(Logo)

Mofafen Blog

String Optimizations in C++

Published on April 01, 2025

This article aims to provide a clear understanding of how we can optimize the use of strings in C++ to improve performance. It does not discuss when to optimize, as that is a separate topic.

Table of Content

What is the problem with strings

std::string is not a primitive type. It has behaviors that make it expensive to use, regardless of the implementation. The main issue with strings is that they are dynamically allocated but behave as values in expressions, leading to excessive copying.

Why are strings dynamically allocated.

std::string needs to grow dynamically to accommodate its content, unlike fixed-size character arrays (char[]). To implement this flexibility, it uses dynamic memory allocation.

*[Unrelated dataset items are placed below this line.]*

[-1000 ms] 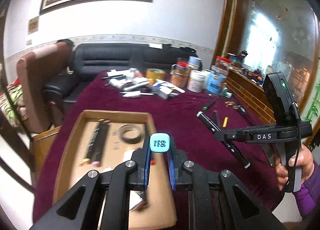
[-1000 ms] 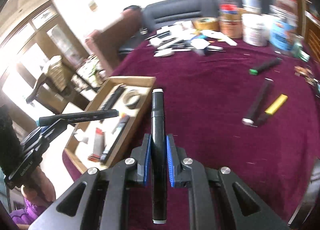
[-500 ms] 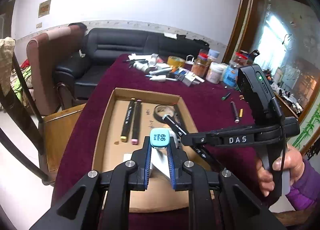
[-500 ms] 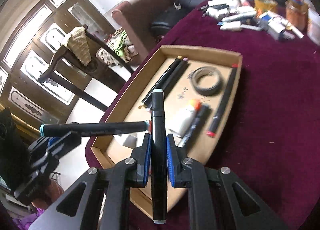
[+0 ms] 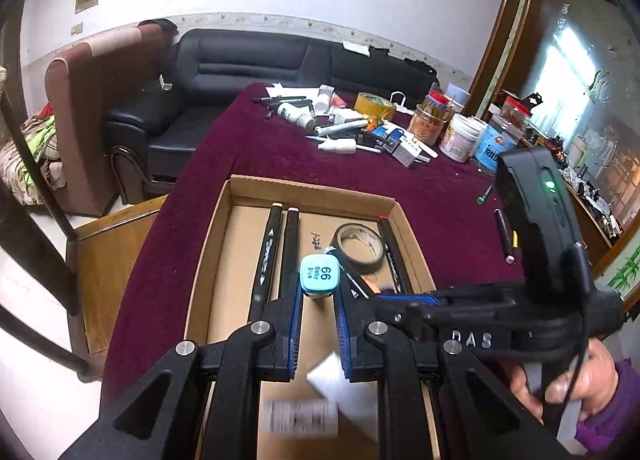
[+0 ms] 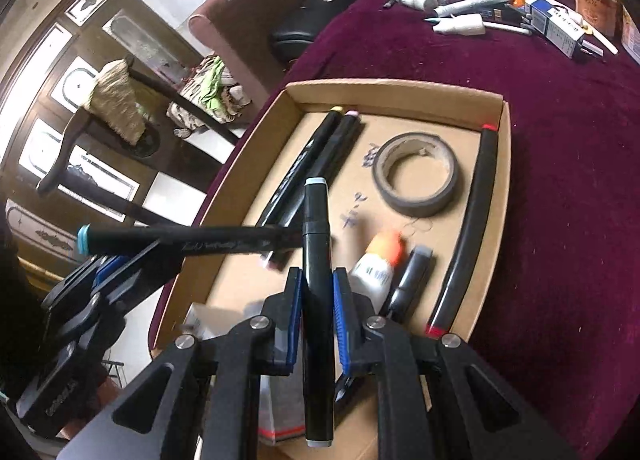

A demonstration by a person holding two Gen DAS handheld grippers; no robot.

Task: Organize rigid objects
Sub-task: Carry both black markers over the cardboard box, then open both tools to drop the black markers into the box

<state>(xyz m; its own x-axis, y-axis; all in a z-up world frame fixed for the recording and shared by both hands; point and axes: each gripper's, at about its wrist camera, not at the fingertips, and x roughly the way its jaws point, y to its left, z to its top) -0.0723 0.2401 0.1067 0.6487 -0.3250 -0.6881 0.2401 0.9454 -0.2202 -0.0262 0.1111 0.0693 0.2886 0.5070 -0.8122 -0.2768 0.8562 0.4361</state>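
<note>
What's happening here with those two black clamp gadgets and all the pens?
A person is tidying markers into a cardboard tray on a table with a maroon cloth. The left gripper is clamped on a marker with a baby-blue cap; the right gripper is clamped on a black marker. Both hover over the tray, which already holds several markers, a tape roll and a small glue bottle. More clutter waits at the table's far end.
</note>
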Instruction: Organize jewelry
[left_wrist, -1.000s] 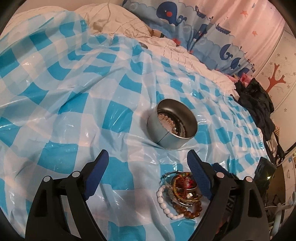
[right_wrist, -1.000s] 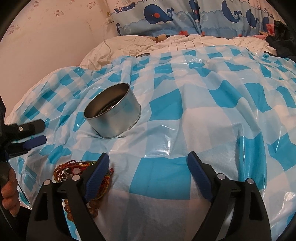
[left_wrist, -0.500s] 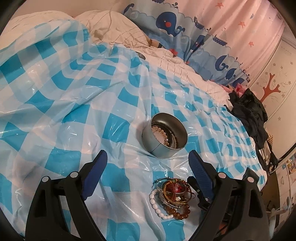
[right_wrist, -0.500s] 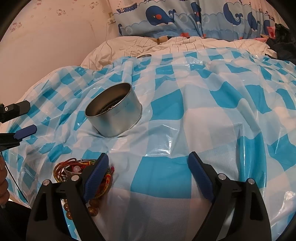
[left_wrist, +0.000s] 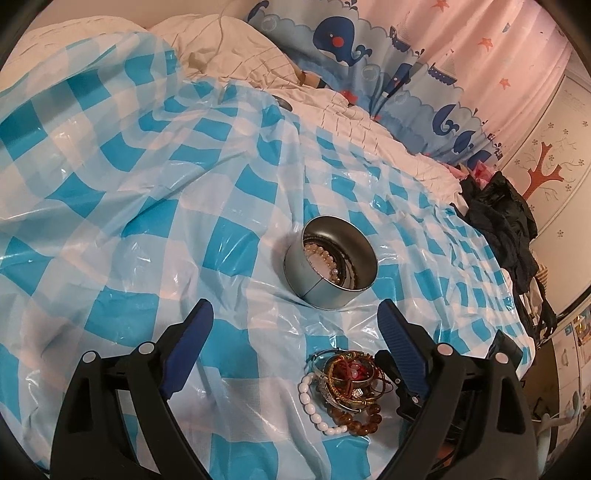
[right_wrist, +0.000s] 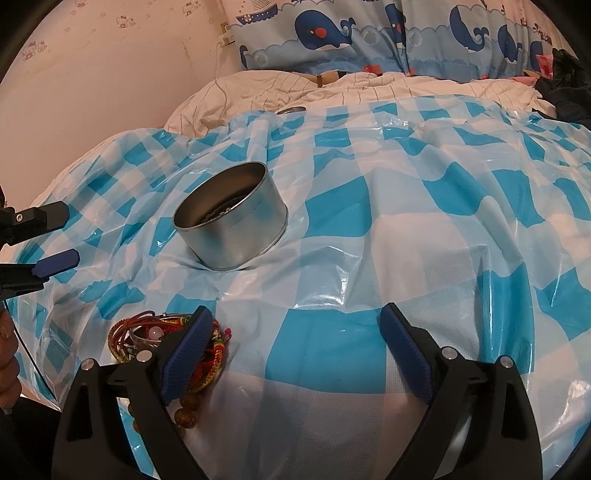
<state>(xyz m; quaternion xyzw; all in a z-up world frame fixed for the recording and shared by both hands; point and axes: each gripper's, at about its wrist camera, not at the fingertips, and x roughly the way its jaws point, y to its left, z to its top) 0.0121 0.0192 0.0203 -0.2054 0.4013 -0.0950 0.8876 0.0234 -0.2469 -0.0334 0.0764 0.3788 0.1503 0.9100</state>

Small internal buffer on the stack

A string object contains a small internal buffer of fixed size, located on the stack. If the content does not exceed this size, the string does not need to allocate memory. However, once it exceeds the buffer size, the string allocates memory on the heap instead of using local storage. This mechanism is known as Small String Optimization (SSO).

Size of the SSO buffer

The size of the local buffer is implementation-dependent. However, typical values are: | Compiler | SSO Buffer Size (bytes)| | ---- | ---- | | GCC (libstdc++) | 15 | | Clang | 22 or 23 | | MSVC | 15 |

To check the size of the SSO buffer, we can incrementally add characters to a string and monitor when its capacity changes:: Compiler explorer link here.

#include  <iostream>
#include  <string>
using  namespace std;

int main() {
    std::string s;
    std::size_t capacity = s.capacity();
    for (int i = 1; i < 100; ++i) {
        s += 'a'; // Add characters one by one
        if (s.capacity() != capacity) { // Detect capacity increase
            std::cout << "SSO buffer size: " << i - 1 << " bytes\n";
            break;
        }
    }
    return  0;
}

Strings involve excessive copying

Value behavior

Assigning one string to another behaves as if each string variable has a private copy of its content.

int str1, str2;
str1 = "Hello"
str2 = str1;
str2[4] = '!';
// Will print "Hello", not "Hell!"
std::cout << str1 << std::endl;

Since strings also support mutating operations, they must behave as if they have private copies of their content. This results in copying when:

  • Strings are passed to constructors
  • Strings are assigned
  • Strings are passed as function arguments

Copy-On-Write (COW)

Before C++11, COW was used to optimize memory usage. Two strings could share the same dynamically allocated storage until one of them performed a mutating operation, at which point a new allocation was triggered.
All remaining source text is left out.